The origins of the Taliban are explicitly religious. When they were founded in 1994, by the one-eyed cleric Mullah Omar (with much assistance from Pakistani intel: the ISI), they took on a name, Taliban, which evokes holiness, as it derives from the Pashto word meaning ‘students’ – i.e. students of the faith, holy scholars. Ever since, the Taliban have styled themselves as an Army of God. They march with the Koran and they pray between skirmishes. They are akin to Christian crusaders, only with looted American night-goggles.
Therefore, in fighting the Taliban, you are not just fighting an enemy, you are fighting Allah. And for highly religious Afghans (and Afghans are some of the most religious people on earth), this must create enormous psychic dissonance.
For a start, you are likely to lose to the Taliban: because Allah, in the end, always wins.
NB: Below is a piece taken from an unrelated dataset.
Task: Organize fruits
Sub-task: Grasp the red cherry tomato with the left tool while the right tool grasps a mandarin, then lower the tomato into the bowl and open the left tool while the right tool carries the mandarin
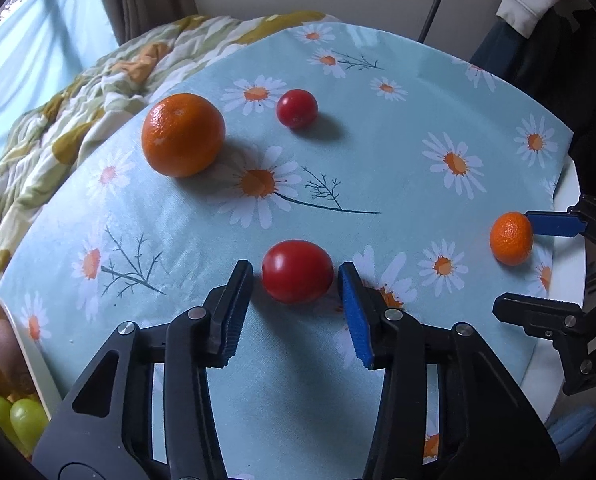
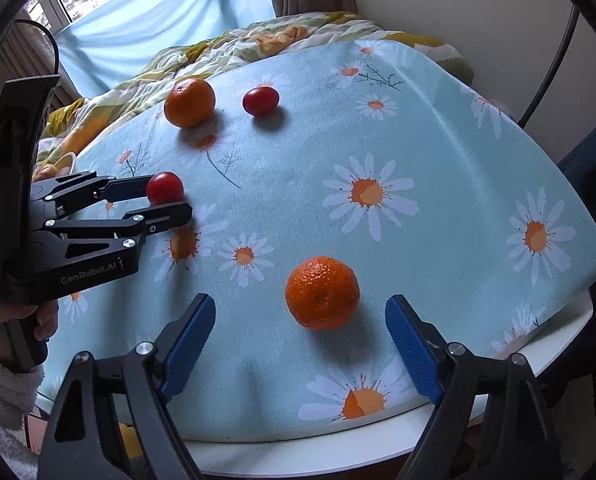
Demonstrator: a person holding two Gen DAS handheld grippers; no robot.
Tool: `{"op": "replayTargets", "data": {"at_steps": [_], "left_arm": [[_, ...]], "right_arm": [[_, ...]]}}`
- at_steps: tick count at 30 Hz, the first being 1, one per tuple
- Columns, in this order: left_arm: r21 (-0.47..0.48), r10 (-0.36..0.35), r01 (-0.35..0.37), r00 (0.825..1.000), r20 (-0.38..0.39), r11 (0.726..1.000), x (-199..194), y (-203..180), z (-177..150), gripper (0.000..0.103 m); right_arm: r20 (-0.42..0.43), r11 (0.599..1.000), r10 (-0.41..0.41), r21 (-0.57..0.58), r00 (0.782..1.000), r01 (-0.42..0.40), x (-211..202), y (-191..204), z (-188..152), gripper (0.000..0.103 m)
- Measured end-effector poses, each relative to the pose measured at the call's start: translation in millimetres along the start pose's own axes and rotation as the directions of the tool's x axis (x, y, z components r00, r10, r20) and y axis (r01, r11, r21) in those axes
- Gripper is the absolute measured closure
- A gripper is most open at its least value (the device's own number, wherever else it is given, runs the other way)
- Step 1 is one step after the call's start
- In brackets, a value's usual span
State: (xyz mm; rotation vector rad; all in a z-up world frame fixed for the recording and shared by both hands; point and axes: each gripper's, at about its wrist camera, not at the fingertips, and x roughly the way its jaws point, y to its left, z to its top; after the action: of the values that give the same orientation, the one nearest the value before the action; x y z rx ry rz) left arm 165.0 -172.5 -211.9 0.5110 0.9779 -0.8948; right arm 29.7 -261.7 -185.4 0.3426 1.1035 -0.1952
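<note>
A red cherry tomato (image 1: 298, 272) lies on the daisy tablecloth (image 1: 377, 168) between the tips of my left gripper (image 1: 296, 280). The pads stand close on both sides, a thin gap showing at each, so this gripper is open. In the right wrist view the same tomato (image 2: 164, 188) sits in the left gripper (image 2: 170, 199). My right gripper (image 2: 299, 302) is open wide, with a small mandarin (image 2: 321, 292) between and just past its tips, untouched. The left wrist view shows that mandarin (image 1: 511, 238) by the right gripper (image 1: 511, 266).
A large orange (image 1: 183, 135) and a second tomato (image 1: 296, 108) lie at the far side of the cloth. A white bowl (image 1: 16, 332) with green grapes (image 1: 26, 420) stands at the near left. A rumpled quilt (image 1: 78, 112) lies beyond the table's white edge (image 2: 337, 448).
</note>
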Motion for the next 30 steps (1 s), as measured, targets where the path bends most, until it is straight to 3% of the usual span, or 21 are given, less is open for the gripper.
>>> {"op": "replayTargets", "data": {"at_steps": [2,6,18,21,23,30], "left_arm": [[-0.008,0.005,-0.005,1.000,0.000,1.000,-0.1,0.7,0.6,0.056],[-0.006,0.008,-0.008,1.000,0.001,1.000,-0.8,-0.7,1.3,0.063],[-0.023,0.024,-0.024,1.000,0.000,0.999,-4.8,-3.0,-4.2,0.063],[-0.036,0.028,-0.028,1.000,0.000,0.999,-6.5,-3.8,-7.6,0.063],[-0.046,0.032,-0.031,1.000,0.000,0.998,-7.5,-4.2,-9.1,0.063],[-0.089,0.042,-0.042,0.999,0.002,0.995,-14.2,-6.5,-13.7,0.063]], "right_arm": [[-0.009,1.000,0.000,-0.003,1.000,0.000,2.5,-0.2,0.5,0.031],[-0.015,1.000,0.002,-0.015,1.000,-0.002,4.1,0.4,0.9,0.032],[-0.012,0.999,-0.007,-0.050,1.000,0.007,5.1,-2.0,4.3,0.048],[-0.015,0.998,-0.022,-0.064,1.000,0.021,5.6,-2.2,5.8,0.054],[-0.015,0.996,-0.034,-0.080,0.999,0.033,5.8,-2.0,6.9,0.068],[-0.015,0.990,-0.019,-0.138,1.000,0.017,3.1,0.5,10.7,0.070]]}}
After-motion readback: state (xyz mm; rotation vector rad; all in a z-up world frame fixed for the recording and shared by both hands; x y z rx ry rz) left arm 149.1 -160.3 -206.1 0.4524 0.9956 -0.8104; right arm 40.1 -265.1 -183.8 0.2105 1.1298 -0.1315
As an old Afghan proverb, rehashed by the Taliban, presciently says: ‘you have the watches, we have the time’. To make it worse – for a conflicted Afghan – by fighting Allah, even in the perverted form of the Taliban, you are possibly sending yourself to Hell. Therefore, even if you loathe and fear the Taliban, you should not fight them.
And so, gripped in this gruesome psychological trap, you are guided towards the only other option: you run away from them, even if that ‘escape’ means near-certain death, as you plunge to the earth from a C17 cargo plane.
That, perhaps, explains the horrible mystery of the doomed Kabul stowaways. I also think it has a wider and more ominous lesson for the west, especially America.
The USA had so many advantages in Afghanistan: more money, better guns, faster missiles, all the tech you could want. But the Taliban had absolute cultural self-confidence (just like the Khmer Rouge in 1975), and America does not have this innate self-confidence, not any more. Not in Asia, not at home.
This really matters, because around the world we face rising enemies with the Taliban’s level of self-regard. The Russians have a nationalist spirit untroubled by futile, divisive culture wars. The Chinese firmly believe they are the Middle Kingdom, destined to rule the world as they did before. Islamists everywhere think Allah is on their side and we are doomed materialists, and the fall of Kabul will only encourage them.
What can we do? We need to find the muscle memory of Western greatness. For all the flaws of the West, no civilisation on earth has delivered, to its citizens, so much freedom, so much prosperity, so much human happiness. Until we rediscover this true faith in ourselves, we will flee in fear before those with a cruder yet stronger creed, like the terrified citizens of Phnom Penh and Kabul.